The reality is that 5G will cost substantially more than 4G did to deploy. Essentially all major telcos have announced their commitment to spending billions of dollars in the coming years on infrastructure to support 5G. Because of this, there is a pressing financial urgency for telcos to harness their dominant position in connectivity to deliver a platform for innovation to their customers. And many are already doing this by transforming their network architectures into software-defined platforms that can support growing volumes of 5G and Edge-enabled use cases.

Open hybrid cloud architectures are emerging as the essential platforms that telcos must embrace to support this transformation. Why? Because by design, they ensure that your data remains your data, and your decisions regarding where to move that data, how to harness and secure it, how to create valuable insights from it, and who to partner with to monetize it remain yours.

Make public cloud a part of your IT strategy, not an “either-or” 

Public cloud should be a key part of any telco’s IT transformation strategy, but it’s not an either-or decision, and this is a crucial distinction.

Say, for example, you’ve moved the application layer of your network onto one public cloud. You want to build and deploy new edge applications, but your provider limits what security vendors you can partner with; or maybe you want to continue using a different cloud for sensitive workloads, but your provider won’t support interoperability.

Instead, with an open hybrid cloud approach you can bring together your choice of cloud and on-premises environments as well as third party vendors, all enabled by an open platform that works as a lingua franca for your data. This industry standard compliant architecture fosters the kind of deployment flexibility and industry-wide collaboration that’s necessary to capturing new value from next-gen connectivity. It also supports more ways to monetize the advantages of 5G — including reduced latency, enhanced bandwidth and dedicated network capacity and service quality for clients.

A hybrid cloud model also means you stay in control of your data by infusing enterprise level security in all aspects of the workflows you manage, as well as for those of customers and partners. With an open hybrid cloud approach, you can safely monetize your data because you can continue to own the keys to it, maintain control over your own privacy settings and integrate security and compliance across the breadth of your IT workloads. 

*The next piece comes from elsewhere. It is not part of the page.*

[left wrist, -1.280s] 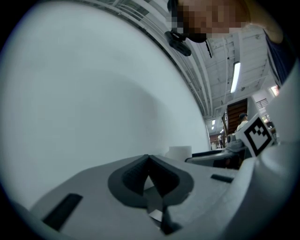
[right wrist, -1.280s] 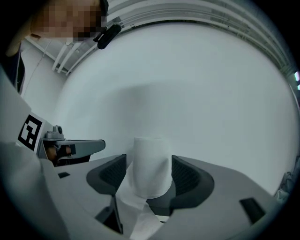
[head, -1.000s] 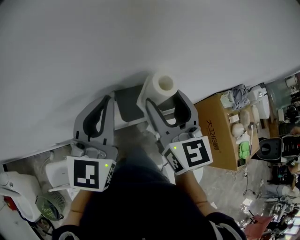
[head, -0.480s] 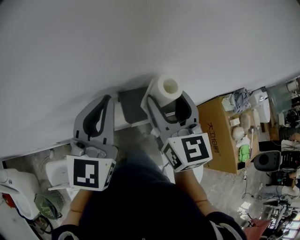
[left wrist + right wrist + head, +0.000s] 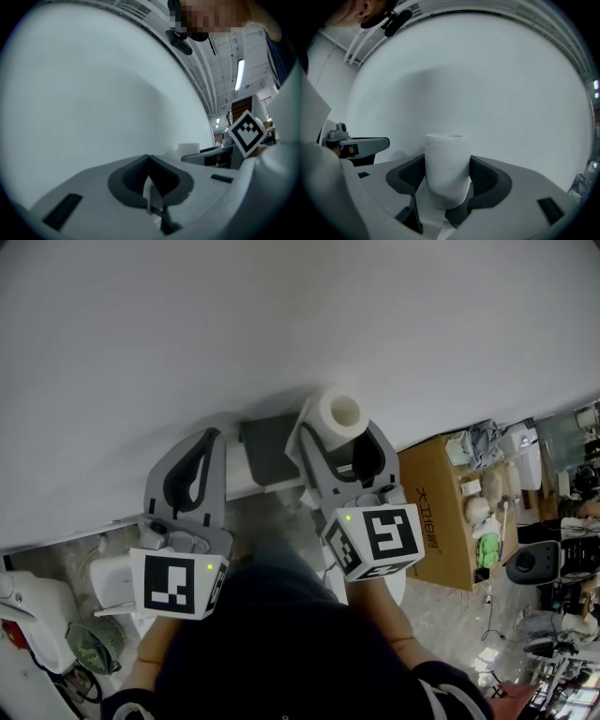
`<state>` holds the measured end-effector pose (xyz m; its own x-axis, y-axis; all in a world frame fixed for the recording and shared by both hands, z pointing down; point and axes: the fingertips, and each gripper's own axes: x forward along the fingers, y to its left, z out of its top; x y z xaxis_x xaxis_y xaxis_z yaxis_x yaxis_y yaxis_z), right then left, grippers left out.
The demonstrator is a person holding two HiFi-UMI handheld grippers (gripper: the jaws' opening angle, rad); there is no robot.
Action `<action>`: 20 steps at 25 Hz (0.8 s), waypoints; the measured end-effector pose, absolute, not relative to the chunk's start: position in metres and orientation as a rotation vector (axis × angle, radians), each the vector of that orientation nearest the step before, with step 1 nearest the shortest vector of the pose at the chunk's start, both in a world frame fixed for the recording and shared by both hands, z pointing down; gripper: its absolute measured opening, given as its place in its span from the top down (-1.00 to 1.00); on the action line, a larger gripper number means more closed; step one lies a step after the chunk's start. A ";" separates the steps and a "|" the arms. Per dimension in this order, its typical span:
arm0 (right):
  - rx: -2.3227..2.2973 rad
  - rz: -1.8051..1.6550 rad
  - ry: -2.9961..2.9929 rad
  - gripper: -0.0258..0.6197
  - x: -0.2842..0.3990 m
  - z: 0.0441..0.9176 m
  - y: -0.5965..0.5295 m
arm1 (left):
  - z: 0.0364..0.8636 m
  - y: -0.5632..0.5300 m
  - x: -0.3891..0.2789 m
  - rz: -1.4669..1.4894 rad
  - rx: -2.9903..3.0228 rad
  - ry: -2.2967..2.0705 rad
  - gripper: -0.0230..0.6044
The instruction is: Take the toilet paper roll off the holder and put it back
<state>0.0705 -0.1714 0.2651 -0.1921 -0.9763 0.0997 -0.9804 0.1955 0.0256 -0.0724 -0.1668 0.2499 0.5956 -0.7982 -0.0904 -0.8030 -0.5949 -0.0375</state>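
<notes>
The white toilet paper roll (image 5: pixel 336 416) is off its mount and stands upright in the right gripper (image 5: pixel 337 439). The gripper's dark-padded jaws are clamped on the roll's two sides, its hollow core faces up, and a loose tail of paper hangs below the pads. The roll is held close to the plain white wall (image 5: pixel 281 315), just beside and to the right of the dark grey flat-topped holder (image 5: pixel 263 450) fixed there. In the right gripper view that holder (image 5: pixel 365 144) juts from the wall at the left edge, and no roll shows on it. The left gripper (image 5: pixel 212 439) is raised near the holder's other side. Its jaws are pressed tip to tip with nothing between them, so it takes no part in the grasp. The first half of the job, lifting the roll free, looks done. What remains is the return: carrying the roll over to the holder, seating it on the mount and letting go. The pictures do not show the holder's spindle or arm, so I cannot tell how the core must be lined up for that.
</notes>
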 end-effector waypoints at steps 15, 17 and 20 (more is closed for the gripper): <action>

Secure a central role in the 5G future

There is little debate that 5G holds the promise to transform critical services, from smarter utility grids to improving the efficacy of first responders.  If we’ve learned anything from previous market inflection points, it’s that those that retain control of their architectures — as well as how, where and when they deploy services — tend to win the battle for marketplace superiority. 

Telcos must take an open hybrid cloud approach to not just survive, but thrive — not just for themselves, but for their enterprise customers too — as we enter a new era where ‘compute + connectivity’ redefine cloud services.